» **WHAT TO PRODUCE**
Identify the line that contains "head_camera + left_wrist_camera" in the material. Output it and every line after it, unchanged, through the end.

» **ENTRIES SUPPLIED**
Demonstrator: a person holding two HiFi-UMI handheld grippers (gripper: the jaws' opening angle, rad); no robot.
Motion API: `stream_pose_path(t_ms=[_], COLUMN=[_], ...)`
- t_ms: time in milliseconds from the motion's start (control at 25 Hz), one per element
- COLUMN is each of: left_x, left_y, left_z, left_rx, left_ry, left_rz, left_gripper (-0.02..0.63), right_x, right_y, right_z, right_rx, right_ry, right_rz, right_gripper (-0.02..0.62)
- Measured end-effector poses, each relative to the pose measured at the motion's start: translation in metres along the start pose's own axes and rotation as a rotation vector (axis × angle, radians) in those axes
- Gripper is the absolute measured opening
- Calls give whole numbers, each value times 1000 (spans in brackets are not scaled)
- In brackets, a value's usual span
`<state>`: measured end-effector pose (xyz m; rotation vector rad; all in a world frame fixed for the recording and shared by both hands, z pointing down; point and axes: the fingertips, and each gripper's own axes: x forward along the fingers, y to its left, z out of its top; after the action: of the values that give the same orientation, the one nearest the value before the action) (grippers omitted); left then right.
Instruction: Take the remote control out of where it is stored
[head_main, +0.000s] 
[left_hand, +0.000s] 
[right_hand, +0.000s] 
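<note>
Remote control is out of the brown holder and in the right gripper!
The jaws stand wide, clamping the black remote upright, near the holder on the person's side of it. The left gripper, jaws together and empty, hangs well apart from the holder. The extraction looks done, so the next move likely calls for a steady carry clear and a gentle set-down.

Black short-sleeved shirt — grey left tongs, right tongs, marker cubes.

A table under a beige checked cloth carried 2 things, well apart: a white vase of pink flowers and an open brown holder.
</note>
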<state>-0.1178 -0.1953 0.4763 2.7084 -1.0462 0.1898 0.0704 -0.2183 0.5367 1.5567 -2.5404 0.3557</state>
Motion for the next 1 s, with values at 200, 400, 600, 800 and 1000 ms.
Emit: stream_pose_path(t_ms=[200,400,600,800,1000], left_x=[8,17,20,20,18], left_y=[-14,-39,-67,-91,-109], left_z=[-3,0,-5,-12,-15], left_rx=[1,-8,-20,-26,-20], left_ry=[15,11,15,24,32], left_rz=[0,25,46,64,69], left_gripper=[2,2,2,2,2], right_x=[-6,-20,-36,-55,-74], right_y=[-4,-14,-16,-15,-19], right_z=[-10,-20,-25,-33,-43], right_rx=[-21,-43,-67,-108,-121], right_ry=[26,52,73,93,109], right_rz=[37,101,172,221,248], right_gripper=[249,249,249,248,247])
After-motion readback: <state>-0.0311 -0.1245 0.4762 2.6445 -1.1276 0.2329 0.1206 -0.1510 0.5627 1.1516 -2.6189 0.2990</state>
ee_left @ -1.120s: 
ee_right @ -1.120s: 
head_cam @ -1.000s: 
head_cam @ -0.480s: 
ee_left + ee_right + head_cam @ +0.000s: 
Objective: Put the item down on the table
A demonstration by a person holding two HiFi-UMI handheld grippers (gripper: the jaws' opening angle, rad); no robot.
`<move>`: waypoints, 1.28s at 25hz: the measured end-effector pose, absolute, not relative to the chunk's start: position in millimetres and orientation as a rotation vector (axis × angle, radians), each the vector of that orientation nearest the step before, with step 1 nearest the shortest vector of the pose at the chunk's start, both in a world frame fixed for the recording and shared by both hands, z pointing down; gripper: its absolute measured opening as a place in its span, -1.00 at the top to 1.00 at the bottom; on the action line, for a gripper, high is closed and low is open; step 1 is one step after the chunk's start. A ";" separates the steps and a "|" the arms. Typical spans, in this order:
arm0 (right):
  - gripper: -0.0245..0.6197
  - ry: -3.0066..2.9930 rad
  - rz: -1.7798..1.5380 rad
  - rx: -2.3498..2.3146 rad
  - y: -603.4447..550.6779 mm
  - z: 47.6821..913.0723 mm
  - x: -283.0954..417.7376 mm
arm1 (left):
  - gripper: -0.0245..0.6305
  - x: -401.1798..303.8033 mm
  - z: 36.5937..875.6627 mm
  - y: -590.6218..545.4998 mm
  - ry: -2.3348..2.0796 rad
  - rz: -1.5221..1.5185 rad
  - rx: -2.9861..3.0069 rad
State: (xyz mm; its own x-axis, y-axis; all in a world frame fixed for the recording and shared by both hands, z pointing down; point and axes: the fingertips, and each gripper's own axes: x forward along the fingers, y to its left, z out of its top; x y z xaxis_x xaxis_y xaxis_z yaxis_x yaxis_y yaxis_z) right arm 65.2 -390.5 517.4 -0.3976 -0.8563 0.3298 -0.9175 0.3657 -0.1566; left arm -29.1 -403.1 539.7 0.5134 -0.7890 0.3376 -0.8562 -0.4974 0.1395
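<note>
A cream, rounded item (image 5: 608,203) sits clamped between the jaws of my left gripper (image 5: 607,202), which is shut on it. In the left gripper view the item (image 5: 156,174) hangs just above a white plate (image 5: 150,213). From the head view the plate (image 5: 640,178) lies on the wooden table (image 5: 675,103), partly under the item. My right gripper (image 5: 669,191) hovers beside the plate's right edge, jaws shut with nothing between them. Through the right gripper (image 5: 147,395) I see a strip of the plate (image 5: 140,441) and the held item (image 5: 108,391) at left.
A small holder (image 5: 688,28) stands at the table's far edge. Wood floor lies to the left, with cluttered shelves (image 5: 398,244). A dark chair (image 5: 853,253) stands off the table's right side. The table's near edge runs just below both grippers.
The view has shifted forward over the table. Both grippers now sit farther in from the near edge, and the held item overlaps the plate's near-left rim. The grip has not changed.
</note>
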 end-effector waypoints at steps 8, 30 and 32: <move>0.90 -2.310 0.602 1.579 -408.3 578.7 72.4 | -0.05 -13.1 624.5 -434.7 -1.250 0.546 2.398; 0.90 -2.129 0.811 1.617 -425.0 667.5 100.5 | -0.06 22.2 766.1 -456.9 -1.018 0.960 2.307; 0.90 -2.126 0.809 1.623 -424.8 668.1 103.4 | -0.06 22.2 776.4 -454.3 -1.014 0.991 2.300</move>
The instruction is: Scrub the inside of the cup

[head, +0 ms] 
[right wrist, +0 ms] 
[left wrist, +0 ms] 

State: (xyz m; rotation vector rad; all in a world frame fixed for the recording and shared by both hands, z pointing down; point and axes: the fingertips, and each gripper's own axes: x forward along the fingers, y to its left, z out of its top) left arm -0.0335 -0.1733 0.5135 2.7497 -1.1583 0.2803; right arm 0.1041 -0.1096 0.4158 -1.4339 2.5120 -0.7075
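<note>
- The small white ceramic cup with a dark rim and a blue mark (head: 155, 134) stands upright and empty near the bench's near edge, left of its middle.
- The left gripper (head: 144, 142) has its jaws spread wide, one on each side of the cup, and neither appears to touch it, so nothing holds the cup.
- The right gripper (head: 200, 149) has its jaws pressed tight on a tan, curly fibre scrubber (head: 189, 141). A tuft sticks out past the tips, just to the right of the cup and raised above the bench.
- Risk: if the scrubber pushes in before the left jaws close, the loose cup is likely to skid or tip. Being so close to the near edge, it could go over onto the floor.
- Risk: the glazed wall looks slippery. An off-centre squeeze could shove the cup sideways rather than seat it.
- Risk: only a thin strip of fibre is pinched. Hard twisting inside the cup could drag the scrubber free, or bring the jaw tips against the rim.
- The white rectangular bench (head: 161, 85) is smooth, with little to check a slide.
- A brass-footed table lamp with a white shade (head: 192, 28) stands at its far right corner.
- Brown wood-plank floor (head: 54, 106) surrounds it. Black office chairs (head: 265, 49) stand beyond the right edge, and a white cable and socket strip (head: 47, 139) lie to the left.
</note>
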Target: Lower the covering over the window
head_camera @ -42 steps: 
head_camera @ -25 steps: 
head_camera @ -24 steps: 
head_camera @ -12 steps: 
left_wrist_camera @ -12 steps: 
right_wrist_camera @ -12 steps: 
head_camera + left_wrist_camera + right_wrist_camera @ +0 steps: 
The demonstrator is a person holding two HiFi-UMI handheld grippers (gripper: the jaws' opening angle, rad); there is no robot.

» **OUTPUT BELOW**
head_camera + left_wrist_camera + right_wrist_camera @ +0 steps: 
The demonstrator is a person holding two HiFi-UMI handheld grippers (gripper: the jaws' opening angle, rad); there is no robot.

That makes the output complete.